Your goal:
In the entries below, find the line with "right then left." and the line with "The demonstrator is". Reproduce those two lines and every line between them exactly, and nothing more.

Supplied material:
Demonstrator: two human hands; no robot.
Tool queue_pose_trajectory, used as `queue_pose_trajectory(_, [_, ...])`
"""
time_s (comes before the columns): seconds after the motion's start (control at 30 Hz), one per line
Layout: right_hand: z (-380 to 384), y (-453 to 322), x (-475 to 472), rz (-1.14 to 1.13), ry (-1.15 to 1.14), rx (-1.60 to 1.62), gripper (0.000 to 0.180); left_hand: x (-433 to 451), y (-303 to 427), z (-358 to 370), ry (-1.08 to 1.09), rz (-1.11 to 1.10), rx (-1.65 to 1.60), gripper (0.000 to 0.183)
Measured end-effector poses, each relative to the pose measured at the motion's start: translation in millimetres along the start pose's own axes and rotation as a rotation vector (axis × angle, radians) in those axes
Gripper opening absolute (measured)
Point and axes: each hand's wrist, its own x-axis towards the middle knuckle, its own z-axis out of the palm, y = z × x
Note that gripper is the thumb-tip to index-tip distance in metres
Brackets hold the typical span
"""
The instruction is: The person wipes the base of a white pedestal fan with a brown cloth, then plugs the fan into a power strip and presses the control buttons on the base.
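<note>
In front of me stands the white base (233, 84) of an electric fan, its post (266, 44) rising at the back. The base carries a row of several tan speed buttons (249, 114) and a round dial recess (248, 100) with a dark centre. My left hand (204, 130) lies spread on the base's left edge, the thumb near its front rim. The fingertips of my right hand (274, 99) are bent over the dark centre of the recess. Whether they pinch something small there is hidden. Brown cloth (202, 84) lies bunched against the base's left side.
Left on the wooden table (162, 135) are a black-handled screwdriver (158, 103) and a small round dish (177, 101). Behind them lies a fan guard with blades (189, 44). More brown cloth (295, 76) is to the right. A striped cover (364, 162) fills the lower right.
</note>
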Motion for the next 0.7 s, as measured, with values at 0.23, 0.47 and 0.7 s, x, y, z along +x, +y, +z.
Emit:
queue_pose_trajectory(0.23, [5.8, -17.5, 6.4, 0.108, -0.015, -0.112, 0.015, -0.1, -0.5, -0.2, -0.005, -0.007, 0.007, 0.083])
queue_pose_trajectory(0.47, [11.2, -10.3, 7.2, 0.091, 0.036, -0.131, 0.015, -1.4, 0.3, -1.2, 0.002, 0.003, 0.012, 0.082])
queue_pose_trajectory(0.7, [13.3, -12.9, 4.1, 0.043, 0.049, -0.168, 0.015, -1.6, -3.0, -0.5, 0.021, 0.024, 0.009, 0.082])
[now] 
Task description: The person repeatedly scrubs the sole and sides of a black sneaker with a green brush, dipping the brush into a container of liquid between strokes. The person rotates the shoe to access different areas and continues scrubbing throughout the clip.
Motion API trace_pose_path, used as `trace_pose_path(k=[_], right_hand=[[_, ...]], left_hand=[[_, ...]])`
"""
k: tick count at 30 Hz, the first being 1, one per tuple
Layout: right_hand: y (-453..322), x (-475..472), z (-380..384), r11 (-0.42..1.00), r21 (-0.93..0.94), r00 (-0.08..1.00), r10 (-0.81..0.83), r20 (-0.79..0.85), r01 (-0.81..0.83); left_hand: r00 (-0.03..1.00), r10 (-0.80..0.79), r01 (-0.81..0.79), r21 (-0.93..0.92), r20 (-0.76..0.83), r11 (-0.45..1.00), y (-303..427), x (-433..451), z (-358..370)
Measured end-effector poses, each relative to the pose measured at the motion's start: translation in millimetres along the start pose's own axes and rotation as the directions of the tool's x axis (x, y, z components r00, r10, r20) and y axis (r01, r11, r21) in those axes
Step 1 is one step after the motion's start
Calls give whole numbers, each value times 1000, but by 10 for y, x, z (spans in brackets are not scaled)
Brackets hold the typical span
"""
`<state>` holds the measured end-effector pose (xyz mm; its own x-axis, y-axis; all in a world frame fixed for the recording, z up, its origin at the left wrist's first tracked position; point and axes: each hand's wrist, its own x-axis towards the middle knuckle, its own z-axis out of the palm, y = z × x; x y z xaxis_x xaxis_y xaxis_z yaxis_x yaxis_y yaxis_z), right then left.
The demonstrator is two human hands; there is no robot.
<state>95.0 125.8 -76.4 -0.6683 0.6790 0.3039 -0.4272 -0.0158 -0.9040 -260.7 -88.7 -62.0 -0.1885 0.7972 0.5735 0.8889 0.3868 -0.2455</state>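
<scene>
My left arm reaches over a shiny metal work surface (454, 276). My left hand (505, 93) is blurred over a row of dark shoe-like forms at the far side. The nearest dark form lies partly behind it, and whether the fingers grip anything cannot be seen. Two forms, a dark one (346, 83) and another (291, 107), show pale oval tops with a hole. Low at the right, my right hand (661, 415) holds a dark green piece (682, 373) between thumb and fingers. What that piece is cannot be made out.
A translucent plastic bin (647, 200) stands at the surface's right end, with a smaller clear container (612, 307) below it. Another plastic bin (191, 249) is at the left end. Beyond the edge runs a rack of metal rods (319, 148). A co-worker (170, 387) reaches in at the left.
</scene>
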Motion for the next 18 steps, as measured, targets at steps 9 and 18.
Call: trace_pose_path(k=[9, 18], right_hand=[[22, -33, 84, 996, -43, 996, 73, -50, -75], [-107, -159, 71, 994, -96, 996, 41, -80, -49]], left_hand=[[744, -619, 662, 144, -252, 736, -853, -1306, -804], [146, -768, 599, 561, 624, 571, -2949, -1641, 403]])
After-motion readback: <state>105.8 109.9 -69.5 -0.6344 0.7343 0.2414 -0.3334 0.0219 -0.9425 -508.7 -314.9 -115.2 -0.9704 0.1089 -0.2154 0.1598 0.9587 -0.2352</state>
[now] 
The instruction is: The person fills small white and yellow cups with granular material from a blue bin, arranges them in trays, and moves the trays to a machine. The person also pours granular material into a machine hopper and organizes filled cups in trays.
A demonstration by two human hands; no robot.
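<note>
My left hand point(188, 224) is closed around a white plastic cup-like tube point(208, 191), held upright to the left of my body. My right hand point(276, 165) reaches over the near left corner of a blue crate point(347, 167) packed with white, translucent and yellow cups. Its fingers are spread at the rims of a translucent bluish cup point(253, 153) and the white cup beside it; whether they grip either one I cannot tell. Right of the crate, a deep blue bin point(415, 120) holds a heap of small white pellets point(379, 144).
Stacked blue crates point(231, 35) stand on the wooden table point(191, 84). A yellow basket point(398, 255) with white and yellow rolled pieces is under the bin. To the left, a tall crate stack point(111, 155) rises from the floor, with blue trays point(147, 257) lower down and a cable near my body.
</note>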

Exercise response:
`<state>` holds the measured end-effector pose (xyz mm; its own x-axis, y-axis; all in a world frame fixed for the recording, z up, its origin at the left wrist's first tracked position; point and axes: each hand's wrist, its own x-axis towards the middle knuckle, its own z-axis out of the palm, y = z × x; x y z xaxis_x xaxis_y xaxis_z yaxis_x yaxis_y yaxis_z), right then left.
The demonstrator is two human hands; there is no robot.

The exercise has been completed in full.